Network Calls on State Department to Help Jailed American Journalist
The head of Radio Free Europe/Radio Liberty is calling on the U.S. government to do more to help secure the release of one of the outlet’s journalists, who is detained in Russia.
Speaking about Alsu Kurmasheva’s case in Washington on Monday, Jeffrey Gedmin, RFE/RL acting president, said the State Department had been “opaque” in how it is responding to the journalist’s detention.
Russian authorities detained Kurmasheva in mid-October on charges of failing to register as a “foreign agent.” She and her employer reject the accusation.
At the top of RFE/RL’s requests is for the State Department to declare Kurmasheva wrongfully detained. The designation would open up additional resources to help secure her release, the network says.
But at a Monday event at the National Press Club in Washington, Gedmin said he doesn’t know the status of that potential determination.
“Up until this point, the U.S. government has been conspicuously impartial, and we’re looking for any kind of support we can get,” Gedmin said. “For us, at this moment, it’s really quite opaque.”
Request for consular access denied
Like VOA, RFE/RL is funded by the U.S. Congress but is editorially independent.
Gedmin said being funded by Congress hasn’t made it any easier to work with Washington on Kurmasheva’s case.
“I haven’t seen the benefit yet,” Gedmin said.
When asked if Kurmasheva will be designated “wrongfully detained,” a State Department spokesperson said that it “continuously reviews the circumstances surrounding the detentions of U.S. nationals overseas, including those in Russia, for indicators that they are wrongful.”
When making those assessments, “the department conducts a legal, fact-based review that looks at the totality of the circumstances for each case individually,” a spokesperson said via email.
The spokesperson added that the request for consular access to Kurmasheva was denied on November 15 and that the State Department is closely monitoring her case.
“We remain deeply concerned about the extension of Kurmasheva’s pre-trial detention,” the spokesperson added.
Passports confiscated
Based in Prague, Kurmasheva is an editor at RFE/RL’s Tatar-Bashkir Service.

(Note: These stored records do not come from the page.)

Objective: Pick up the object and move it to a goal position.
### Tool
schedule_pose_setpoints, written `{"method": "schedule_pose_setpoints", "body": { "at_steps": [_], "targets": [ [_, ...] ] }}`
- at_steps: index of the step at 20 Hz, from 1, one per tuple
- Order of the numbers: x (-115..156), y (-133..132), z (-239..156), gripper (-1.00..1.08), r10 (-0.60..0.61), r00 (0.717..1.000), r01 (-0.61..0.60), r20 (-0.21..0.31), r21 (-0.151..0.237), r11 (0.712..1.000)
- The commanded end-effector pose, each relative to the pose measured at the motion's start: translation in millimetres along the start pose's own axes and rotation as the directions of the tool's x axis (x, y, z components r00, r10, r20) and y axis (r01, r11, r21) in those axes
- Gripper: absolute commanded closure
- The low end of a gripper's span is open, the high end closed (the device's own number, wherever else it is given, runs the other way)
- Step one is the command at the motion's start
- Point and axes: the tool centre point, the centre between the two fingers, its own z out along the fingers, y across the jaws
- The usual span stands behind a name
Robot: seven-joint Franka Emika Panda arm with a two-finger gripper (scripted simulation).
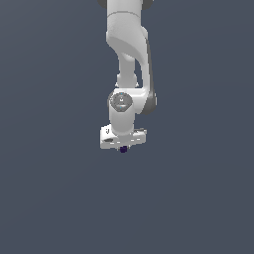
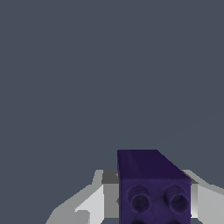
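Gripping: your gripper (image 1: 123, 147) is closed on the object (image 1: 123, 149), a fingertip (image 2: 94, 203) pressed to each side.
Object: you see a dark purple block (image 2: 153, 188) with round studs on its near face, sitting between the white fingers.
Arm: your white arm (image 1: 128, 54) hangs straight down mid-frame in the exterior view.
Surroundings: only flat grey-blue behind; you cannot tell a surface from background.

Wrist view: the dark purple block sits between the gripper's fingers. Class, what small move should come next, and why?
Probably carry it toward the goal, keeping the grip. The purple block sits between the pale fingers, and in the exterior view it shows just under the gripper, apparently held. No goal marker shows, so the direction cannot be told.
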Motion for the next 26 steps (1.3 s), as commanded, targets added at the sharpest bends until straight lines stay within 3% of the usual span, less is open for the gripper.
{"method": "schedule_pose_setpoints", "body": {
  "at_steps": [1, 19, 26],
  "targets": [
    [1.5, -17.2, -18.4, 1.08, -0.001, 1.000, 0.001, -0.001, 0.000, 1.000],
    [15.3, -170.1, -184.8, 1.08, -0.001, 1.000, 0.001, -0.001, -0.002, 1.000],
    [21.6, -209.6, -228.1, 1.08, -0.001, 1.000, 0.001, -0.002, -0.001, 1.000]
  ]
}}
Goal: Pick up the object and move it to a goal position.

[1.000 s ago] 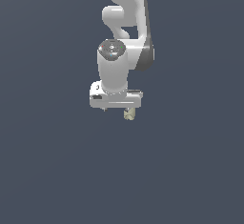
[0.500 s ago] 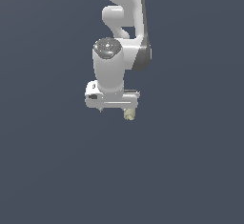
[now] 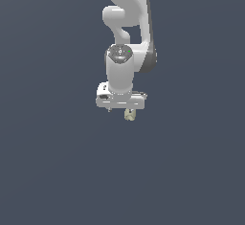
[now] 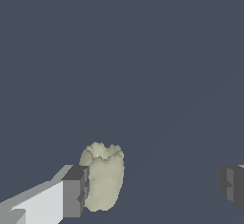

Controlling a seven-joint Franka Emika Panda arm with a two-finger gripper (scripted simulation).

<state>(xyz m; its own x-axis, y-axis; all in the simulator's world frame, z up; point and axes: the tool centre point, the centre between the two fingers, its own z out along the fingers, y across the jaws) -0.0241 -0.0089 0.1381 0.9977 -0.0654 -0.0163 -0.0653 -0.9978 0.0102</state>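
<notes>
The object [image 3: 129, 115] is a tiny pale cream-yellow lumpy thing with a greenish tint, just under the white gripper [image 3: 122, 111] in the exterior view. In the wrist view the object [image 4: 102, 176] stands upright between the fingers, close against the inner face of one grey fingertip [image 4: 75, 192]. The other fingertip [image 4: 233, 186] is far from it. The gripper [image 4: 153, 189] is open, with a wide gap between its jaws. I cannot tell whether the near finger touches the object.
A plain dark grey-blue surface [image 3: 57, 171] fills both views. The white arm [image 3: 127, 8] rises above the gripper toward the top of the exterior view. No goal marker shows.
The gripper hand has shifted a little toward the exterior view's right. The object has stayed in the same place.
</notes>
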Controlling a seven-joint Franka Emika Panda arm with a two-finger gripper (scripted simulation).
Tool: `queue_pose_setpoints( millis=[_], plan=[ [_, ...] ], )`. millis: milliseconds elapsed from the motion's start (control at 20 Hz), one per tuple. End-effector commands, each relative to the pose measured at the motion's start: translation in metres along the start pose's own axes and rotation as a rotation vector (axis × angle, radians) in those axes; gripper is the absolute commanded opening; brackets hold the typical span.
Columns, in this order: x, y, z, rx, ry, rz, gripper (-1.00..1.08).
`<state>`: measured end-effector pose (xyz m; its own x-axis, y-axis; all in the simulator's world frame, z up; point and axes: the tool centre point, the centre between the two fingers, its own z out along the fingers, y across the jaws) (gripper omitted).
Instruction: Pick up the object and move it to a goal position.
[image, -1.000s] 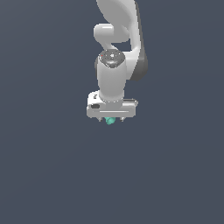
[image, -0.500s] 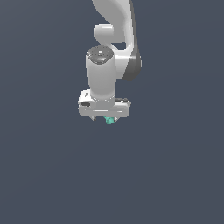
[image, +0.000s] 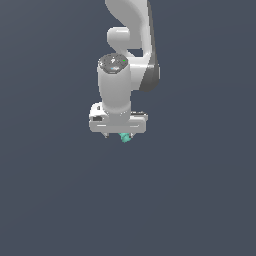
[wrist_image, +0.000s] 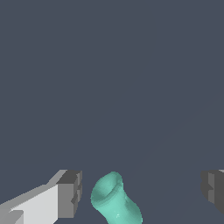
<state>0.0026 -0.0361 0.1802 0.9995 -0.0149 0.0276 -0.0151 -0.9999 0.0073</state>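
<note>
The object is a small teal-green spool (wrist_image: 114, 201) with a flared hollow end. In the wrist view it lies between my two fingers, nearer the one finger (wrist_image: 69, 194) than the other (wrist_image: 213, 189), with a gap on each side. My gripper (wrist_image: 141, 192) is open and touches nothing. In the exterior view the white gripper (image: 118, 134) hangs straight down and the teal spool (image: 125, 137) peeks out just below its body, mostly hidden by it.
A plain dark grey surface (image: 200, 190) fills both views. The white arm (image: 131, 45) rises above the gripper to the exterior view's top edge.
The gripper and arm have shifted a little toward the exterior view's left. The spool stays under the gripper, now nearer its right side.
</note>
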Motion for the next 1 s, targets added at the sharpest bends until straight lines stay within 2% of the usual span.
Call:
queue_pose_setpoints(
  millis=[0,300,950],
  plan=[
    [-0.006,0.0,0.004,0.0,-0.002,-0.027,1.0],
    [-0.028,-0.002,0.02,0.003,-0.007,-0.128,1.0],
    [-0.098,-0.009,0.06,0.011,-0.021,-0.422,1.0]
  ],
)
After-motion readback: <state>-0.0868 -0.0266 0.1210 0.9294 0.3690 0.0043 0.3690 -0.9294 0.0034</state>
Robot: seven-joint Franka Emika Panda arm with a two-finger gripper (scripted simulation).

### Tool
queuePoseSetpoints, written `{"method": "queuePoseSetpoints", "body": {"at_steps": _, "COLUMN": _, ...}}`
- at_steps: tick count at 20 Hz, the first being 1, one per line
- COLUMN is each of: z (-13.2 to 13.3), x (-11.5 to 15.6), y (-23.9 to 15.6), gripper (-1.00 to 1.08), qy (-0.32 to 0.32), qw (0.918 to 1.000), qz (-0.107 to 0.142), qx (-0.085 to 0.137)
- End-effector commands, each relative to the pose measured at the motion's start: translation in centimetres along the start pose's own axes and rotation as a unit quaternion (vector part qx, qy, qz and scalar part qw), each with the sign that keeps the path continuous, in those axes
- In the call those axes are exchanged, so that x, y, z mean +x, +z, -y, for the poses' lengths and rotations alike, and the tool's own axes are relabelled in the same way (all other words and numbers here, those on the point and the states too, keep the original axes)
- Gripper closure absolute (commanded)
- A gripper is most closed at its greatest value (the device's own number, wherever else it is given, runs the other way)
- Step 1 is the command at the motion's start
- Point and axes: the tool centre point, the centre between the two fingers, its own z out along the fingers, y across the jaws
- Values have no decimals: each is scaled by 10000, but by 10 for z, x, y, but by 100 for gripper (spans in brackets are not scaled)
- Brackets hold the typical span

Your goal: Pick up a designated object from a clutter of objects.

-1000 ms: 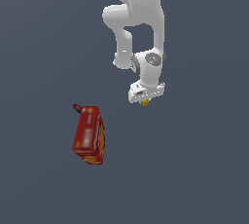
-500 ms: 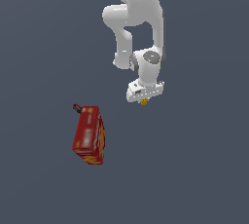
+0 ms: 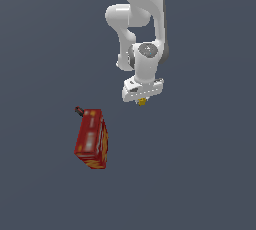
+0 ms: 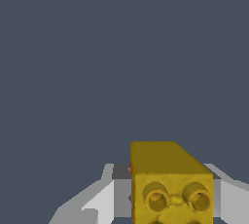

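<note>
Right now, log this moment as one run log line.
phase: lift | gripper: shut on yellow cube | red box: left lying, apart from arm | dark stick: at box's end

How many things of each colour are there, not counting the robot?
Yellow: 1, the yellow block held in the gripper.
Red: 1, the red box.
Dark with a red tip: 1, the small stick at the box's corner.
Total: 3.

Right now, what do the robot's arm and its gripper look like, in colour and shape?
The arm is glossy white, built of thick rounded segments. A round grey disc sits on the wrist joint. The gripper has a flat, blocky white body; in the wrist view its fingers look pale grey and angular. No cables or markings show.
</note>
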Motion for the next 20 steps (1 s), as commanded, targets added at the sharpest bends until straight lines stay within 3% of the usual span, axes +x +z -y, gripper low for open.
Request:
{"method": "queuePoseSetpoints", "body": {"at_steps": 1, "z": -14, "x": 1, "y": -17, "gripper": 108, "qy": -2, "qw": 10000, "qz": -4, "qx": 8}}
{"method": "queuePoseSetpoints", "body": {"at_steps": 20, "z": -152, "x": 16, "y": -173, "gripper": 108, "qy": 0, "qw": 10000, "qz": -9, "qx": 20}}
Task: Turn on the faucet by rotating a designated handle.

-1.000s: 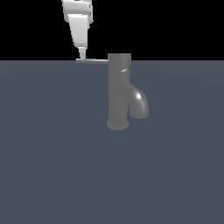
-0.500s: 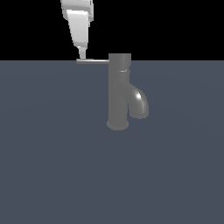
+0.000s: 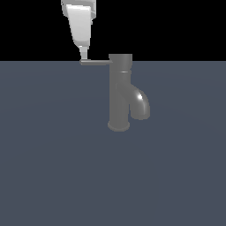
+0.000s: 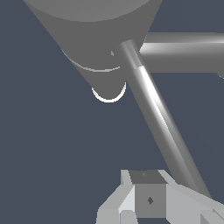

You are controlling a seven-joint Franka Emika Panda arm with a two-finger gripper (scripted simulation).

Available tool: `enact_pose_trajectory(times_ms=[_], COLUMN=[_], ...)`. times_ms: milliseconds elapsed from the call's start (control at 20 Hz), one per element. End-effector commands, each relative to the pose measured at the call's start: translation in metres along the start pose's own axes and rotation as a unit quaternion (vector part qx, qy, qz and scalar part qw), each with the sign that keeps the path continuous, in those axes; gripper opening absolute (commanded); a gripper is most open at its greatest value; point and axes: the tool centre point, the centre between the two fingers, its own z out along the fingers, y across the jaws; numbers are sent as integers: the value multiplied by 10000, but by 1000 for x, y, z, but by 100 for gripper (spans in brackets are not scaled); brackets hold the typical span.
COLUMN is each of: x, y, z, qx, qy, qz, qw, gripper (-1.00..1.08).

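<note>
The dark grey faucet [image 3: 120, 97] stands upright on the flat grey surface, its thick spout [image 3: 140, 105] curving down toward the exterior view's right. The thin flat handle [image 3: 95, 63] sticks out from the top cap toward the exterior view's left. My white gripper [image 3: 84, 56] comes down from above, and its narrow tip touches the handle's outer end. Its fingers look shut, with nothing held between them. In the wrist view the faucet [image 4: 96, 39] is seen from above. There the handle [image 4: 157, 118] runs from the cap to just beside my gripper [image 4: 150, 201].
A plain dark grey floor [image 3: 53, 167] spreads around the faucet's flared base [image 3: 119, 126]. Nothing else stands on it.
My gripper has shifted slightly toward the exterior view's right and a touch lower. The handle's visible length has shortened a little, its outer end moving with the gripper.
</note>
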Motion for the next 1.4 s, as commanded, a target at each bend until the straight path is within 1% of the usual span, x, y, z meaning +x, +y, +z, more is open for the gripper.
enact_pose_trajectory(times_ms=[0,300,400,1350], x=[1,3,1,69], y=[10,30,25,87], z=[0,0,0,-1], qx=[-21,-21,-5,-17], qy=[4,4,5,3], qz=[8,8,-9,4], qw=[10000,10000,10000,10000], gripper=[-100,-100,-100,-100])
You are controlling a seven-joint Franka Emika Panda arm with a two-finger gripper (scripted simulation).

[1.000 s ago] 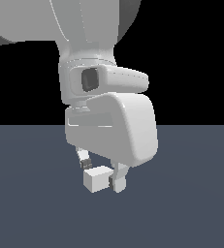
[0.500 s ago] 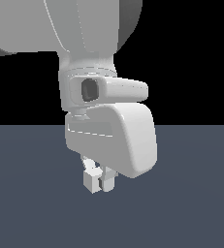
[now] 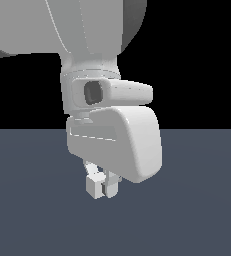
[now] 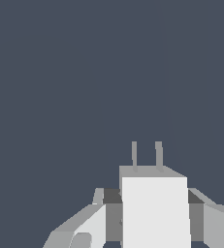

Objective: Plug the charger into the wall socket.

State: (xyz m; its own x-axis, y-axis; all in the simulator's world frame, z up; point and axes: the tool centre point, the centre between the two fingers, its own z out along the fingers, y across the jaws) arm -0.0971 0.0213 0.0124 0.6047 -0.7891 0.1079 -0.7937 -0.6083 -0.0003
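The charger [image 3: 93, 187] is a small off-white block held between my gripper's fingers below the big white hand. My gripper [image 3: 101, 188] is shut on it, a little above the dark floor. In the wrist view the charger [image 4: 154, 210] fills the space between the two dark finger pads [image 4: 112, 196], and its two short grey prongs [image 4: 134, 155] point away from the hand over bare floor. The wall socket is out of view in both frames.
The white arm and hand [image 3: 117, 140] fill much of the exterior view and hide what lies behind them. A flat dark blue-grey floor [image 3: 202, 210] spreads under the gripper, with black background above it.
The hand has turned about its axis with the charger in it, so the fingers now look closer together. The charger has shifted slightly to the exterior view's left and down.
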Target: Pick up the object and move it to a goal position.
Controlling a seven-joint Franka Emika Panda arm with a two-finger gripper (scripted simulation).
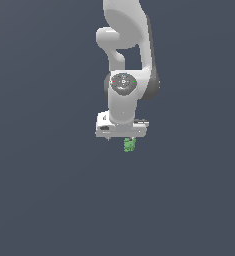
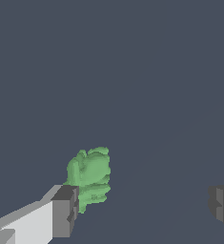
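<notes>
While the white Franka arm hangs down over the plain dark grey desk (image 1: 39, 200), its white end effector (image 2: 142, 205) is seen with the dark-padded fingers (image 2: 66, 209) spread wide apart, clamped on nothing. A tiny bright green lumpy object (image 2: 89, 176) is found just beside one finger pad, seemingly touching it, with a broad gap left to the opposite pad. Seen from the exterior view, the green object (image 1: 130, 144) lies directly below the end effector (image 1: 121, 137)
</notes>
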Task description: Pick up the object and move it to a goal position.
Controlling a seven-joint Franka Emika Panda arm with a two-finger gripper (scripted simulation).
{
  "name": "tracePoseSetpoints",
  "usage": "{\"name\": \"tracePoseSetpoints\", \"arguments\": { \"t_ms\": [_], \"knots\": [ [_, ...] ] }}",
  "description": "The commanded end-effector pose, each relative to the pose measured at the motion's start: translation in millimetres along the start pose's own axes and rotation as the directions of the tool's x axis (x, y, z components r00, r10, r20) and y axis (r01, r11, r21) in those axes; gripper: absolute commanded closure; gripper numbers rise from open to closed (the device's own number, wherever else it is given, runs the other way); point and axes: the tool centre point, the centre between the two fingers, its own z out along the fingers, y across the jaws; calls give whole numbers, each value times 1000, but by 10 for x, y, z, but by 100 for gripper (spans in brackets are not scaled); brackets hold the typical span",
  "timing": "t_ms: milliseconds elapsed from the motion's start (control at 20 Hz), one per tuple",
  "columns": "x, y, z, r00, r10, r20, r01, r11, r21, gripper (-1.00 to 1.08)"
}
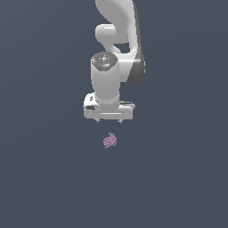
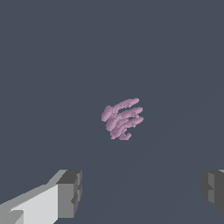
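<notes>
A white Franka Panda arm [image 1: 116,42] is reaching down from the top of the exterior view, its wrist pointing straight at a plain slate-grey counter [image 1: 40,178]. The gripper [image 1: 108,121] is hanging above the surface, with only the short tips of its fingers showing beneath the white hand body. Just below the gripper in that view, and slightly toward the exterior view's right of its centre line, the object [image 1: 110,140] is lying on the counter: a small pinkish-purple lump with a bumpy, ridged surface, far smaller than the hand above it.

In the wrist view, one grey finger pad [image 2: 70,194] on its white mount is standing at one edge and the other finger pad [image 2: 213,189] at the opposite edge, so the fingers are spread wide with nothing between them. The object [image 2: 122,118] is sitting out ahead of the fingers, apart from both pads, its surface showing as rows of curved pink ridges against the grey counter [image 2: 52,65].
</notes>
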Motion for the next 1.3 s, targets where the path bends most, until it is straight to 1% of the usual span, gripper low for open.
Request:
{"name": "tracePoseSetpoints", "arguments": {
  "t_ms": [0,150,400,700,950,1250],
  "knots": [
    [0,0,0,1000,0,0,0,1000,0,-92],
    [-10,-36,-17,1000,-12,2,12,1000,-1,-92],
    [-55,-175,-83,998,-58,12,58,998,-5,-92],
    [-55,-178,-84,998,-57,13,58,998,-5,-92],
    [-44,-177,-64,1000,-28,12,28,1000,-4,-92],
    [-14,-168,-9,999,51,12,-51,999,-2,-92]
  ]
}}
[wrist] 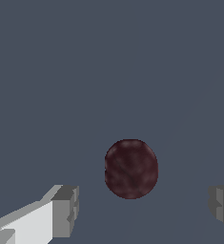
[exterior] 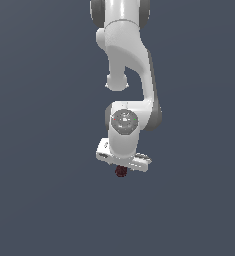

The U.S.-Russian national traveled to Russia in May for a family emergency.
Her passports were confiscated when she tried to leave in June, and she was waiting for those documents to be returned when authorities took her into custody in October.
Russia’s Justice Ministry in 2017 declared RFE/RL a foreign agent. More than 30 RFE/RL journalists have since been designated individual foreign agents, but Kurmasheva is not among those.
Kurmasheva’s detention has been particularly hard on her family.
“For me, Alsu is not a news story. It’s much more than that. It’s something that our family lives with every day,” her husband, Pavel Butorin, said at the National Press Club.
Butorin is the director of Current Time TV, a Russian-language TV and digital network led by RFE/RL in partnership with VOA.
“Every day, all day long, morning to evening, when I go to bed, when I get up, I have the same thought: ‘Am I doing enough for her release?'” Butorin said. “The more noise we make about Alsu’s case, the better it is.”
Press freedom groups have also called on the U.S. government to declare Kurmasheva wrongfully detained.
“As an American journalist targeted for her work, Kurmasheva deserves nothing less than the full weight of her government working to secure her release,” Clayton Weimers, executive director of the U.S. bureau of Reporters Without Borders, said in a statement.
Kurmasheva is one of two American journalists currently jailed in Russia. Wall Street Journal reporter Evan Gershkovich has been jailed since March on espionage charges that he, his employer and the U.S. government deny.
The State Department has declared Gershkovich wrongfully detained.
“To me, they’re both journalists who have been grabbed by the Russians for leverage over the United States,” said Paul Beckett, an assistant editor at the Wall Street Journal, who is leading the newspaper’s campaign to secure Gershkovich’s release.
A Russian court on Tuesday extended Gershkovich’s pre-trial detention until January 30, 2024. Originally set to expire in May, Gershkovich’s pre-trial detention has been extended three times.
“Evan has now been unjustly imprisoned for nearly 250 days, and every day is a day too long,” The Wall Street Journal said in a statement about this latest development.
“The accusations against him are categorically false and his continued imprisonment is a brazen and outrageous attack on a free press, which is critical for a free society. We continue to stand with Evan and call for his immediate release,” the statement said.